Long Running API Requests And Differential API Responses

I am shifting my long running API operations from a PHP / EC2 based implementation to a more efficient Node.js / Lambda based solution, and I promised James Higginbotham (@launchany) that I’d share a breakdown of my process with him a month or so back. I’m running 100+, to bursts of 1000+ long running API requests for a variety of purposes, and it helps me to tell the narrative behind my code, introducing some coherence into the why and how of what I’m doing, while also sharing with others along the way. I had covered my earlier process a little bit in a story a few months ago, but as I was migrating the process, I wanted to further flesh out, and make sure I wasn’t mad.

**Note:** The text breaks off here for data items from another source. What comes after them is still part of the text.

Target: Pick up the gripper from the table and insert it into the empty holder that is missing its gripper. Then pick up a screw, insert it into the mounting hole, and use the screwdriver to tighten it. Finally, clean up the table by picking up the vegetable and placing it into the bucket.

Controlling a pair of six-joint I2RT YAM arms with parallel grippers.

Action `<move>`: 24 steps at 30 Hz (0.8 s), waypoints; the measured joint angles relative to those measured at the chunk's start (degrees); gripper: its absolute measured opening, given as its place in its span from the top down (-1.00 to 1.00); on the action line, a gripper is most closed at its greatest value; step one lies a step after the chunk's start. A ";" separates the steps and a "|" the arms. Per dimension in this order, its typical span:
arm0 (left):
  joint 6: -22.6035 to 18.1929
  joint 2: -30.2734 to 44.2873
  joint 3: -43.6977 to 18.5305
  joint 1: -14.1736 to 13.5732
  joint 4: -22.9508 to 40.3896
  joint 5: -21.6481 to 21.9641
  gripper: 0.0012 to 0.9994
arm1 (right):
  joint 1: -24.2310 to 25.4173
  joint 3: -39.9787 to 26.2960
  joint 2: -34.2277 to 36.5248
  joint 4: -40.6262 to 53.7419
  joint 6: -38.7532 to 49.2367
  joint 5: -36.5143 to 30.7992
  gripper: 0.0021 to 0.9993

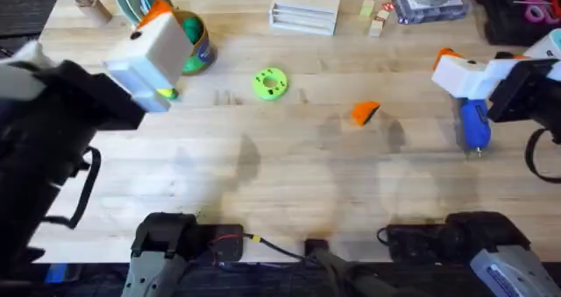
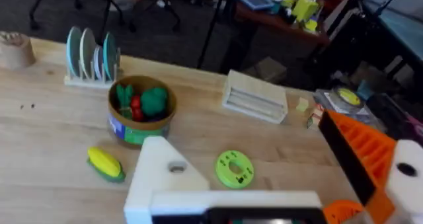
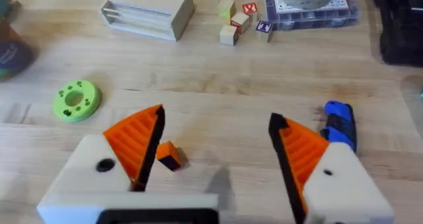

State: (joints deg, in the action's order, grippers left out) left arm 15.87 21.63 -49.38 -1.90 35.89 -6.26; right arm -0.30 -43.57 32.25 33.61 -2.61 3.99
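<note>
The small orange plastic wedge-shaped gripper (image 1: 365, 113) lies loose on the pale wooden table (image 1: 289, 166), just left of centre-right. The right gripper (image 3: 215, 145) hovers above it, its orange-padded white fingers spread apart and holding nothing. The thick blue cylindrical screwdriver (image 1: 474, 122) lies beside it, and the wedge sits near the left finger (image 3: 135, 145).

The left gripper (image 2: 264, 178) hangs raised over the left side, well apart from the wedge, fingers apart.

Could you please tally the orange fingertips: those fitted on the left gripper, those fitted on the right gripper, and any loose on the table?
Left gripper, fitted tip: 1
Right gripper, fitted tips: 2
Table, loose gripper tip: 1
Total: 4
</note>
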 joint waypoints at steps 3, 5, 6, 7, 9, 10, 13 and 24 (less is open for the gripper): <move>-3.63 -0.93 2.57 -1.16 -5.44 -0.03 -0.99 | 0.00 0.00 0.00 0.02 0.00 0.00 -0.99; -6.00 -2.01 5.13 -1.89 -8.40 -0.03 -0.99 | 0.00 0.00 -0.01 0.00 0.00 -0.01 -0.99; -7.01 -2.68 6.74 -2.24 -10.32 -0.03 -0.99 | 0.00 0.00 -0.02 0.02 0.00 0.00 -0.99; -7.76 -3.36 8.33 -2.54 -12.10 -0.03 -0.99 | 0.00 0.00 -0.02 0.02 0.00 -0.02 -0.99; -8.98 -5.22 12.23 -3.13 -16.52 -0.05 -0.99 | 0.00 0.00 0.00 0.02 0.00 -0.02 -0.99; -9.32 -6.06 13.76 -3.34 -18.19 -0.05 -0.99 | 0.00 0.00 -0.02 0.02 0.00 -0.02 -0.99; -10.09 -9.32 19.43 -4.04 -24.15 -0.11 -0.99 | 0.00 0.00 0.00 0.02 0.00 -0.02 -0.99; -11.03 -20.31 39.44 -5.28 -41.68 -1.64 -0.99 | 0.00 0.00 -0.02 0.02 0.00 0.00 -0.99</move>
State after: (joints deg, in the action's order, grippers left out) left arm 4.84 1.33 -9.95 -7.18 -5.78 -7.90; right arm -0.30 -43.57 32.23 33.63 -2.61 3.99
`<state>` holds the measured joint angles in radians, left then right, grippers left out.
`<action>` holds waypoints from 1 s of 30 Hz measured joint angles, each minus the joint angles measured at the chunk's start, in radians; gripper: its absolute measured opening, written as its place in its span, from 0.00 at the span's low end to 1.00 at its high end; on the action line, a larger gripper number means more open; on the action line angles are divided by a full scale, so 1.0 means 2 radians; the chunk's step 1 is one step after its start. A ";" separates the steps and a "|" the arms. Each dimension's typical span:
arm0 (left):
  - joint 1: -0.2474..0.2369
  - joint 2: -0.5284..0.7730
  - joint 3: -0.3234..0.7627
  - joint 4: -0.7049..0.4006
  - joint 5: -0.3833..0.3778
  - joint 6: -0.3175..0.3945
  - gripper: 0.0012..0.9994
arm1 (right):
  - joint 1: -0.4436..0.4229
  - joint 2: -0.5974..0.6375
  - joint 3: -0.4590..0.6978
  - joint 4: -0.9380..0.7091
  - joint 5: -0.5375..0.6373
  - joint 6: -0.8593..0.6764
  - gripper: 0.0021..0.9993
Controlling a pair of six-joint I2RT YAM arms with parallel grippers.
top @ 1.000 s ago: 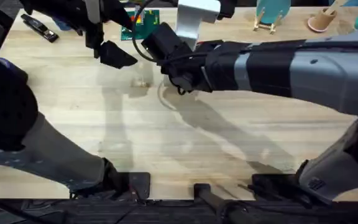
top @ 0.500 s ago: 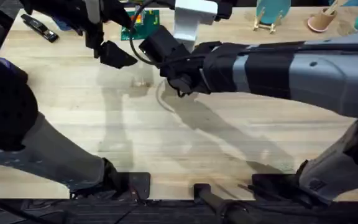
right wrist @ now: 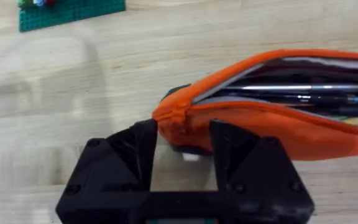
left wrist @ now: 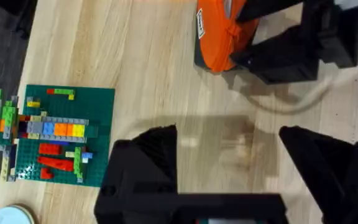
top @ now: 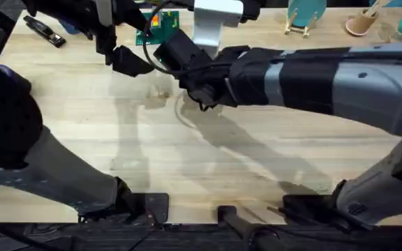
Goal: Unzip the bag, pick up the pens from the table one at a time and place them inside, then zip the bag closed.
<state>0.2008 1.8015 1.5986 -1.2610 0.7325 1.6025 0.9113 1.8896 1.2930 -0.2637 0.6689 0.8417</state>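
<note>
The orange bag (right wrist: 272,124) lies on the table (right wrist: 73,93) with its zipper mouth gaping. Slim pens (right wrist: 303,89) lie inside it. My right gripper (right wrist: 184,130) is shut on the bag's near end, and the orange tip and dark bottom strip fill the gap between its fingers. From overhead the right arm covers the bag, and its gripper (top: 202,96) sits mid-table toward the back. In the left wrist view the bag's end (left wrist: 219,34) shows with the right gripper (left wrist: 278,53) against it. My left gripper (left wrist: 229,143) hovers open and holds nothing, a short way left of the bag (top: 128,63).
A green Lego plate (top: 160,26) with bricks lies at the back, just behind the grippers (left wrist: 61,137). A black stapler (top: 44,31) sits at the far left. A teal stand (top: 304,17) and a tan bowl (top: 361,24) stand at the back right. Bare wood stretches in front of the arms.
The right arm has crept slightly toward the back left with the bag's end in its fingers. The left arm has stayed where it was.
</note>
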 joint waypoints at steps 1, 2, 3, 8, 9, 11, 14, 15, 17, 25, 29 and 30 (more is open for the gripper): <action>0.000 0.000 0.000 0.000 0.000 0.000 0.99 | 0.002 0.000 0.000 0.000 0.000 0.000 0.52; 0.000 0.000 0.000 0.000 0.000 0.000 0.99 | 0.004 0.000 0.000 -0.001 0.000 0.000 0.52; 0.000 0.000 0.000 0.000 0.000 0.000 0.99 | 0.006 0.000 0.000 -0.002 0.000 0.000 0.52; 0.000 0.000 0.000 0.000 0.000 0.000 1.00 | 0.012 0.000 0.000 -0.004 -0.001 0.000 0.52; 0.000 0.000 0.000 0.000 0.000 0.000 1.00 | 0.013 0.000 0.000 -0.003 -0.001 0.000 0.53; 0.000 0.000 0.000 0.000 0.000 0.000 1.00 | 0.013 0.000 0.000 -0.004 -0.002 0.000 0.53; 0.000 0.000 0.000 0.000 0.000 0.000 1.00 | 0.013 0.000 0.000 -0.004 -0.002 0.000 0.55; 0.000 0.000 0.000 0.000 0.000 0.000 1.00 | 0.013 0.000 0.000 -0.004 -0.002 0.000 0.56; 0.000 0.000 0.000 0.000 0.000 0.000 1.00 | 0.013 0.000 0.000 -0.004 -0.002 0.000 0.56; 0.000 0.000 0.000 0.000 0.000 0.000 0.99 | 0.002 0.000 0.000 -0.003 -0.002 0.000 0.56; 0.000 0.000 0.000 0.000 0.000 0.000 1.00 | -0.005 0.000 0.000 -0.004 -0.002 0.000 0.56; 0.000 0.000 0.000 0.000 0.000 0.000 0.99 | -0.006 0.000 0.000 -0.004 -0.002 0.000 0.56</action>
<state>0.2008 1.8015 1.5986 -1.2610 0.7326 1.6026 0.8997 1.8894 1.2930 -0.2710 0.6659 0.8419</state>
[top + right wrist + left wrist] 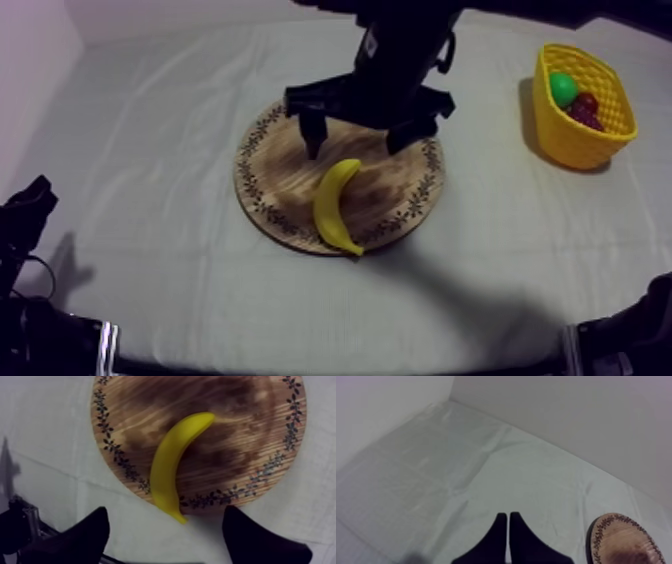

The base building block of each long running API request I am making is HTTP. The only difference between these API requests, and any others I am making on a daily basis, is that they are long running–I am keeping them alive for seconds, minutes, and historically hours. My previous version of this work ran as long running server side jobs using PHP, which I monitored and kept alive as long as I possibly could. My next generation scripts will have a limit of 5 minutes per API request, because of constraints imposed by Lambda, but I am actually find this to be a positive constraint, and something that will be helping me orchestrate my long running API requests more efficiently–making them work on a schedule, and respond to events.

Ok, so why am I running these API calls? A variety of reasons. I’m monitoring a Github repository, waiting for changes. I’m monitoring someone’s Twitter account, or a specific Tweet, looking for a change, like a follow, favorite, or retweet. Maybe I’m wanting to know when someone asks a new question about Kafka on Stack Overflow, or Reddit. Maybe I’m wanting to understand the change schedule for a financial markets API over the course of a week. No matter the reason, they are all granular level events that are occurring across publicly available APIs that I am using to keep an eye on what is happening across the API sector. Ideally all of these API platforms would have webhook solutions that would allow for me to define and subscribe to specific events that occur via their platform, but they don’t–so I am doing it from the outside-in, augmenting their platform with some externally event-driven architecture.

An essential ingredient in what I am doing is Streamdata.io. Which provides me a way to proxy any existing JSON API, and turn into a long running / streaming API connection using Server-Sent Events (SSE). Another essential ingredient of this is that I can choose to get my responses as JSON PATCH, which only sends me what has changed after the initial API response comes over the pipes. I don’t receive any data, unless something has changed, so I can proxy Github, Twitter, Stack Overflow, Reddit, and other APIs, and tailor my code to just respond to the differential updates I receive with each incremental update. I can PATCH the update to my initial response, but more importantly I can take some action based upon the incremental change, triggering an event, sending a webhook, or any other action I need based upon the change in the API space time continuum I am looking for.

My previous scripts would get deployed individually, and kept alive for as long as I directed the jobs manager. It was kind of a one size fits all approach, however now that I’m using Lambda, each script will run for 5 minutes when triggered, and then I can schedule to run again every 5 minutes–repeating the cycle for as long as I need, based upon what I’m trying to accomplish. However, now I can trigger each long running API request based upon a schedule, or based upon other events I’m defining, leveraging AWS Cloudwatch as the logging mechanism, and AWS Cloudwatch Events as the event-driven layer. I am auto-generating each Node.js Lambda script using OpenAPI definitions for each API, with a separate environment layer driving authentication, and then triggering, running, and scaling the API streams as I need, updating my AWS S3 Lake(s) and AWS RDS databases, and pushing other webhook or notifications as I need.

I am relying heavily on Streamdata.io for the long running / streaming layer on top of any existing JSON API, as well as doing the differential heavy lifting. Every time I trigger a long running API request, I’ll have to do a diff between it’s initial response, and the previous one, but every incremental update for the next 4:59 is handled by Streamdata.io. Then AWS Lambda is doing the rest of the triggering, scaling, logging, scheduling, and event management in a way more efficient way than I was previously with my long running PHP scripts running as background jobs on a Linux EC2 server. It is a significant step up in efficiency and scalability for me, allowing me to layer on an event-driven layer on top of existing 3rd party API infrastructure I am depending on to keep me informed of what is going on, and keep my network of API Evangelist research moving forward.